Thousands of books filled dozens of shelves. A few books lay open on the floor, but for the most part, everything seemed in good shape. Martin placed his hand on a line of bindings, then ran his fingers down the row, releasing flurries of dust and listening to the beautiful
thwap
,
thwap
,
thwap
.

He lifted a book off a shelf and stared at its glossy cover, adorned with a photograph of the moon. It would take a lifetime to read every book in the library, and Martin began to wonder if maybe it wasn’t such a bad way to spend his days. Maybe he wasn’t ready to go on. Maybe he was meant to see the world through the filter of books.

Something in the world had changed, though. It couldn’t always have been like this, and the books couldn’t answer the most important questions.

What happened?

Where is everyone?

Why is something pressing against my knee?

Martin looked down to see a dark mass at his feet. A black nose rubbed gently against his right knee, then moved down his shin until it came to his sock, where it tried to work itself inside with an inquisitive snuff.

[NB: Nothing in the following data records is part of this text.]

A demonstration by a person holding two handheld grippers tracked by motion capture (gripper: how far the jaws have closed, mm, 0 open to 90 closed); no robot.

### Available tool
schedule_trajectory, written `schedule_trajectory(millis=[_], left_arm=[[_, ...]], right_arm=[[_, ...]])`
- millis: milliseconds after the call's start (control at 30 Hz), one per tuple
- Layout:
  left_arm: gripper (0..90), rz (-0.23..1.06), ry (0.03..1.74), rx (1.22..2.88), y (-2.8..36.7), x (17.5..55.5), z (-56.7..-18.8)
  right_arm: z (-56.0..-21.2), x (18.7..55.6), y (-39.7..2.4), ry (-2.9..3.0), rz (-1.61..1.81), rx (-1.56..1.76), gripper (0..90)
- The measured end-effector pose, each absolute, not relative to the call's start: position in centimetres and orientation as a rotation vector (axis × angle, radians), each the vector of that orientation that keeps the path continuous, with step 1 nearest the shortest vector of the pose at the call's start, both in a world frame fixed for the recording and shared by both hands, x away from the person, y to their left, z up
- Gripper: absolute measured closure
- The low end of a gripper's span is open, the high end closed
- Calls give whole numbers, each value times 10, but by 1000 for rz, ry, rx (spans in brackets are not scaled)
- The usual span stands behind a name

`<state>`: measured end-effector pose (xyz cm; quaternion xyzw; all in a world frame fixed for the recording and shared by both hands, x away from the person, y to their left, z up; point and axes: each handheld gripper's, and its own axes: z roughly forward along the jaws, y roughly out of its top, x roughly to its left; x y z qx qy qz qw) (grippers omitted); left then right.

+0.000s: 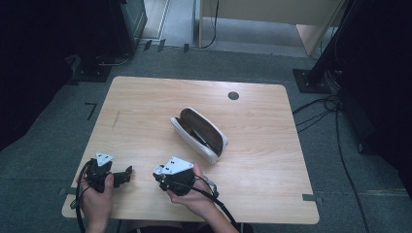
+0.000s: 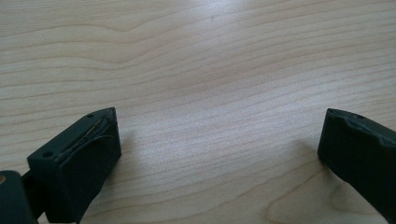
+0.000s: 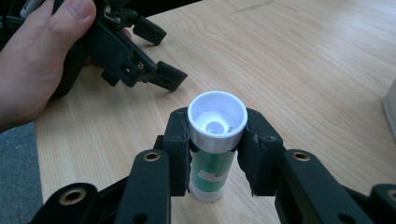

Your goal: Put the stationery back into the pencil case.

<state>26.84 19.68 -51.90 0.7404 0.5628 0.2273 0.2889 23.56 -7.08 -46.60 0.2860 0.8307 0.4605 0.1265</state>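
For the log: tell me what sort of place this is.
Probably an office or lab set up for recording: a light wooden table with a cable hole on grey carpet tiles, loose black cables across the floor, and black equipment stands around it.

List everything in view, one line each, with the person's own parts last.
table: one, light wood, centre of the high view, a dark round hole near its far edge.
case: one, white with dark brown inside, lying open mid-table, a dark item in it too small to tell.
tube: one, white and green, open white end up, between the right jaws.
cables: several, black, on the grey floor right of the table.
left gripper: one, black, near edge, jaws wide apart over bare wood.
right gripper: one, black, jaws shut on the tube.
hands: two, on the grippers.
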Motion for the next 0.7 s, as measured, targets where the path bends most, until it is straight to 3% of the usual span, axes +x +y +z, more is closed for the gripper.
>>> schedule_trajectory(millis=[700], left_arm=[[0, 607, 1502, 1975, 197, 268, -519]], right_arm=[[-434, 245, -112, 2259, 1364, 939, 663]])
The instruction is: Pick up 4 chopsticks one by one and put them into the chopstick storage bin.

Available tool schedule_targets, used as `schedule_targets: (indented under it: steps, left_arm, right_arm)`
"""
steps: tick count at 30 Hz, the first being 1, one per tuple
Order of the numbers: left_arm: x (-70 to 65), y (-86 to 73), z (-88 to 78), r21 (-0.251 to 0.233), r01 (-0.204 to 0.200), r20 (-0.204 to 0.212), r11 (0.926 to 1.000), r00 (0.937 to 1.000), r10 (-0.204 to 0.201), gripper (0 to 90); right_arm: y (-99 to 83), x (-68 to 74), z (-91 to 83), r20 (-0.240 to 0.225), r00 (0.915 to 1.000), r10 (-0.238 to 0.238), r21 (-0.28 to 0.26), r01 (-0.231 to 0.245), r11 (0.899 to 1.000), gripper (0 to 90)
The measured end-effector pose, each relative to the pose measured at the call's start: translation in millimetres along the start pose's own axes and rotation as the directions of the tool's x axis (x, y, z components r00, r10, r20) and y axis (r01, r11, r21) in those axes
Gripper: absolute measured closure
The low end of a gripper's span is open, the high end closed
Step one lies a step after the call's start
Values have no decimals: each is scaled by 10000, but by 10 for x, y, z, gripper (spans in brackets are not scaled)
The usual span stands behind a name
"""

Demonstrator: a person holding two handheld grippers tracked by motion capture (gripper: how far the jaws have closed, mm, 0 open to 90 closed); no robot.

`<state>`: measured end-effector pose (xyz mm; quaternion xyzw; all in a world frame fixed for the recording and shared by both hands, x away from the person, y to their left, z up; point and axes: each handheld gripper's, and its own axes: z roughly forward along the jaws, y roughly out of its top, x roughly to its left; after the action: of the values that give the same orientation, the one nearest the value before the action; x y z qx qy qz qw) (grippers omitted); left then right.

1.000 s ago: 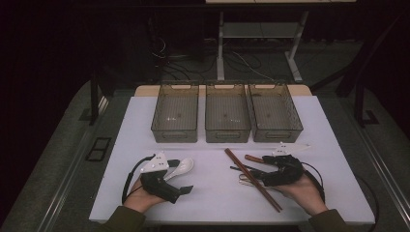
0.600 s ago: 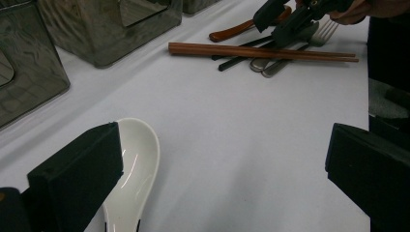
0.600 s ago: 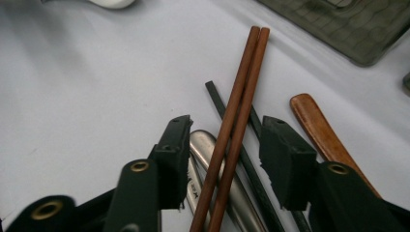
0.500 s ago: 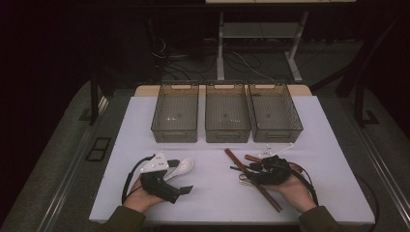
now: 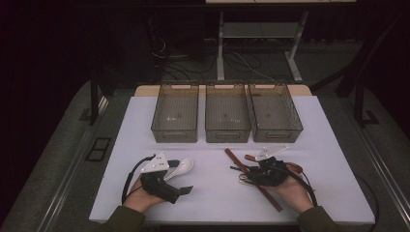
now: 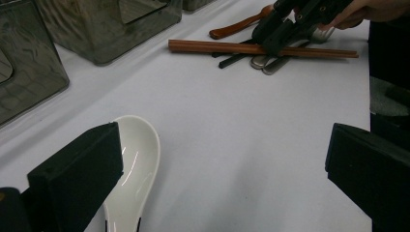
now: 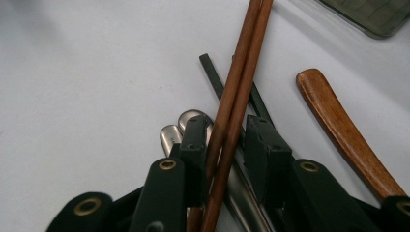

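Right gripper (image 7: 226,140) slid left, jaws just closing round brown chopsticks (image 7: 237,92); left gripper (image 6: 217,164) wide open, empty.

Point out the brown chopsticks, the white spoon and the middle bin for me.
brown chopsticks (image 7: 231,104), right gripper view, on the shafts just above the jaws.
white spoon (image 6: 137,151), left gripper view, on the bowl.
middle bin (image 5: 227,135), high view, on its near wall.
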<state>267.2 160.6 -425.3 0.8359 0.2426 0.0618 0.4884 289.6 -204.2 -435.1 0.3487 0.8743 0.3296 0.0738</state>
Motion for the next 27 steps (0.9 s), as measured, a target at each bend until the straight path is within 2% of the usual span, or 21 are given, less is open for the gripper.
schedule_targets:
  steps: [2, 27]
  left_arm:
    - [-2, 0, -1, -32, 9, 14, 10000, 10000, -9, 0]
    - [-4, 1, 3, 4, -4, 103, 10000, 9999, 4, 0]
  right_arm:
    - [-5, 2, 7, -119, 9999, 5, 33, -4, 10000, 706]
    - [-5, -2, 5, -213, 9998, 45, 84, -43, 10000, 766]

Instinctively, Martin reached his hand down to pet the animal at his feet. Its fur was thick and course, like slightly damp hay. He had petted dogs on the island but had never felt one like this. As he pulled his hand away, the nose followed his fingers. Martin got a closer look. It had a snout like a dog’s, but its head was rounder and its ears were stiffer. It raised a paw and placed it in the bend of Martin’s elbow. Its claws were as thick as Martin’s fingers. The pads of its feet were as big as his hands.

“Hello,” Martin said softly.

The creature let out a low rumbling sound—soothing at first, then more anxious.

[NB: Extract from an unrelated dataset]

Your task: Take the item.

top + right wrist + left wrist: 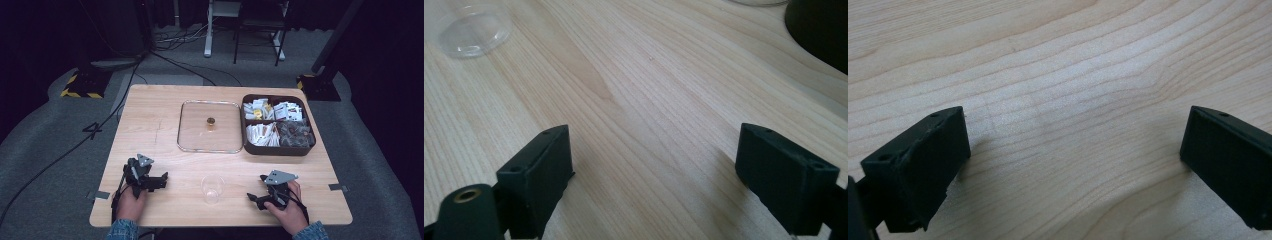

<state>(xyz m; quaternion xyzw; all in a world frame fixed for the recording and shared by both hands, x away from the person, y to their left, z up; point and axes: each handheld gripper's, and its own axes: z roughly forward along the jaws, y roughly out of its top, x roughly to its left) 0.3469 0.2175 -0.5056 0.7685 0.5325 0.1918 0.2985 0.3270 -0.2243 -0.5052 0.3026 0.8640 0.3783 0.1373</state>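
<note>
A clear plastic cup [212, 187] stands near the table's front edge, between the two hands, and its base [474, 31] appears at the top left of the right gripper view. My left gripper [150, 180] rests on the wood at the front left, held by a hand. Its jaws stand wide apart over bare wood [1073, 140], so it is open. My right gripper [260, 195] rests at the front right, also open, with nothing between its jaws [654, 170]. A clear lid [210, 126] with a small gold knob [211, 121] lies flat mid-table.
A dark brown divided box [278, 148] holding several packets and sachets sits right of the lid; its dark wall [819, 30] shows in the right gripper view. Beyond the table are cables, stand bases and chair legs on grey floor.
</note>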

“I’m Martin Maple. From the island. I’m here for a visit. To have a look around.”

The creature answered by pulling its head away from Martin. It opened its mouth in what looked like a yawn. Small daggers for teeth, hot breath. It lifted itself until it was standing on two feet. Even standing straight up, it was shorter than Martin by a good foot and a half, but Martin’s body still tensed in recognition.

“You’re a bear.”

The bear blinked.

“I’ve read about you. You’re smaller than I expected. You don’t seem
so
mean.”

Martin eased his hand back toward the bear, planning to calm it by petting its head. But just as his hand reached the snout, he felt a warm, damp breeze blow onto the top of his neck.

Then he heard a rumble.

It was similar to the rumble the bear had made, but it was coming from behind Martin. It was also deeper and louder. Vibrations crept across Martin’s scalp.

He turned around in time to see another bear moving slowly toward him. It was three times as big as the first and had a fox dangling from its jaws. The fox was jerking violently, but the bear didn’t seem to notice. Its eyes were locked on Martin.

All at once came a flash of teeth and nostrils as the bigger bear tossed the fox into the darkness and lunged at Martin. Martin threw himself against the bookshelf. A cascade of hardcovers raged out, and the entire thing crashed to the ground.